• Directions for this task: Copy out all the lines of the data precisely, omitting any pictures.

>>>

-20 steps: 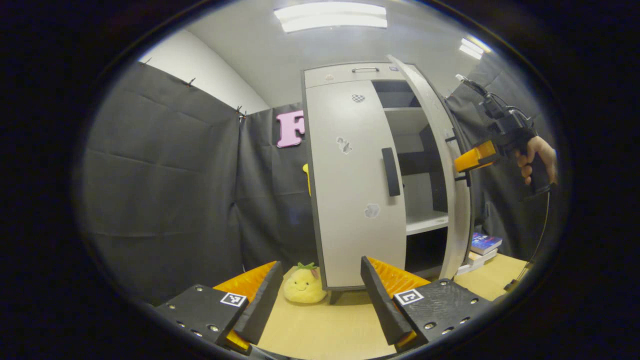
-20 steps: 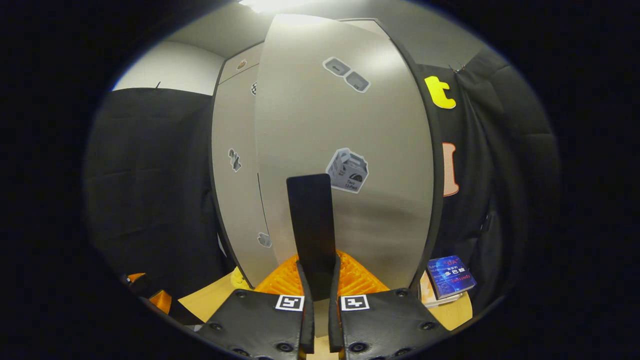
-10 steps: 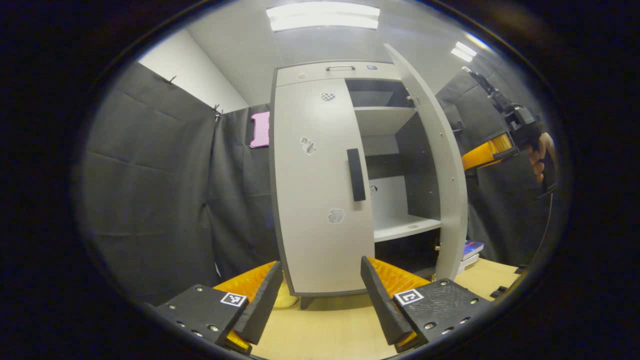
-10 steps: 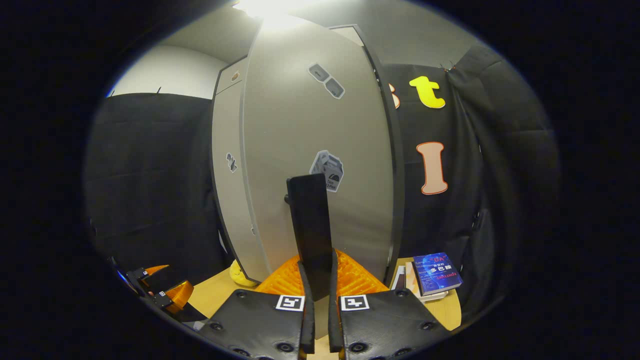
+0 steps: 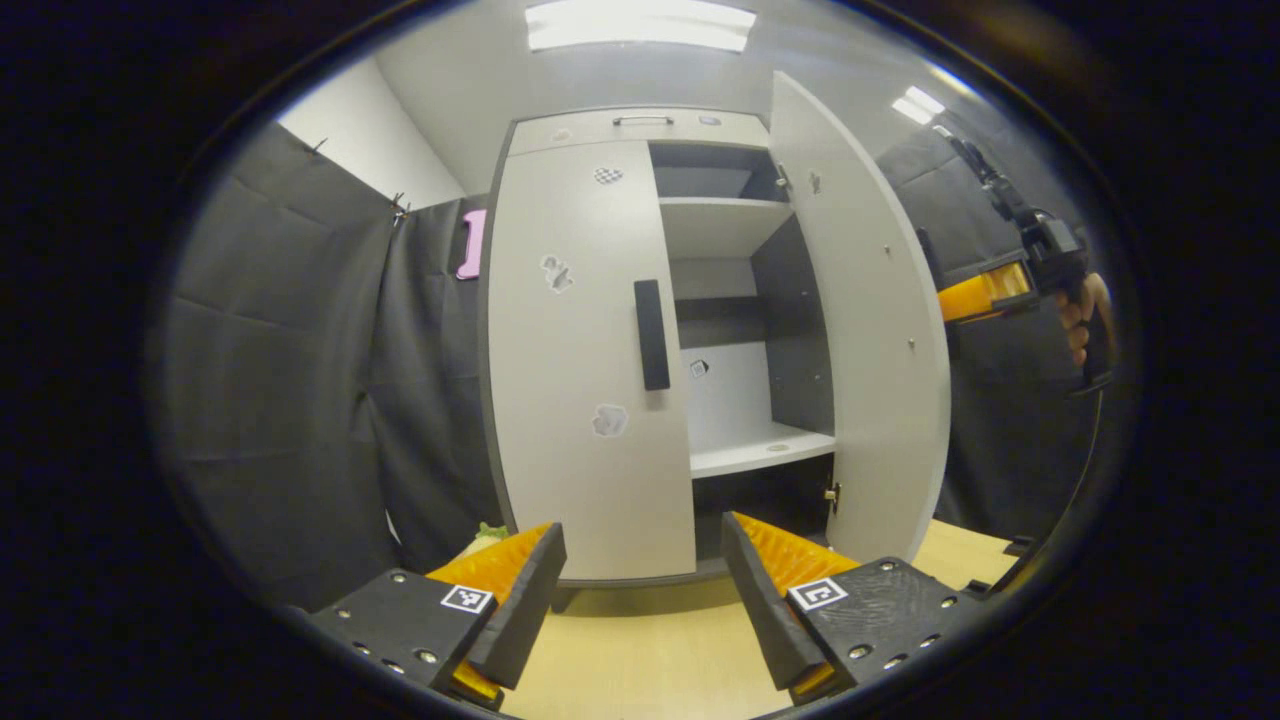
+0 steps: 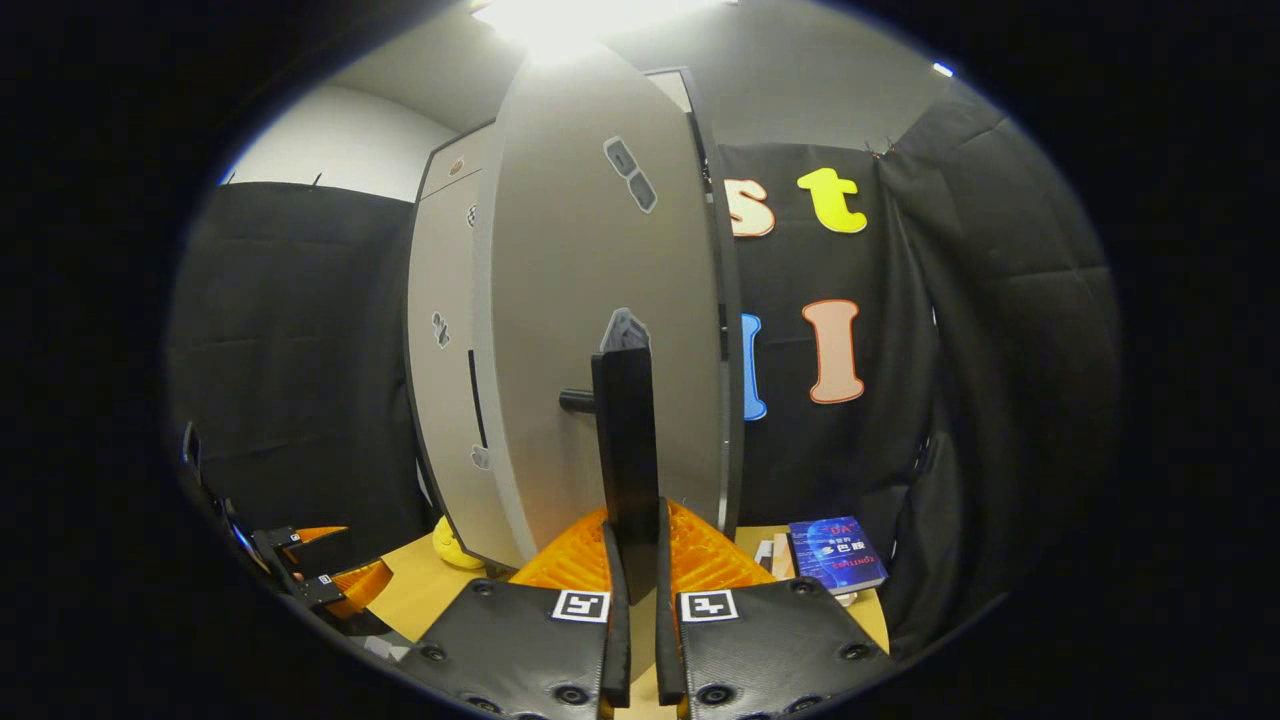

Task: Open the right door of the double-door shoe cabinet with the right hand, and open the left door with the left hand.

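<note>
On a pale wooden worktop (image 5: 640,660) stands a grey double-door shoe cabinet (image 5: 600,130). From the left gripper view, its right door (image 5: 870,330) is swung wide, baring inner shelves (image 5: 760,450), while the left door (image 5: 580,400) sits closed with its dark handle (image 5: 652,334) untouched. The left gripper (image 5: 636,590) hovers in front, fingers spread apart, holding nothing. Farther right, a hand (image 5: 1085,320) holds the other gripper behind the open door. The right gripper view adds the door's outer face: the right gripper (image 6: 636,610) has its fingers clamped on the right door handle (image 6: 625,450). Books (image 6: 835,555) and a yellow plush toy (image 6: 450,548) lie beside the cabinet.
</note>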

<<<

• Exercise response:
-20 steps: 
-20 steps: 
-10 steps: 
-10 steps: 
+0 steps: 
+0 steps: 

Task: Open the right door of the double-door shoe cabinet with the right hand, and open the left door with the left hand.

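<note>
On a pale wooden worktop (image 5: 640,660) stands a grey double-door shoe cabinet (image 5: 600,130). From the left gripper view, its right door (image 5: 870,330) is swung wide, baring inner shelves (image 5: 760,450), while the left door (image 5: 580,400) sits closed with its dark handle (image 5: 652,334) untouched. The left gripper (image 5: 636,590) hovers in front, fingers spread apart, holding nothing. Farther right, a hand (image 5: 1085,320) holds the other gripper behind the open door. The right gripper view adds the door's outer face: the right gripper (image 6: 636,610) has its fingers clamped on the right door handle (image 6: 625,450). Books (image 6: 835,555) and a yellow plush toy (image 6: 450,548) lie beside the cabinet.
</note>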

Apart from this answer, nothing more is required.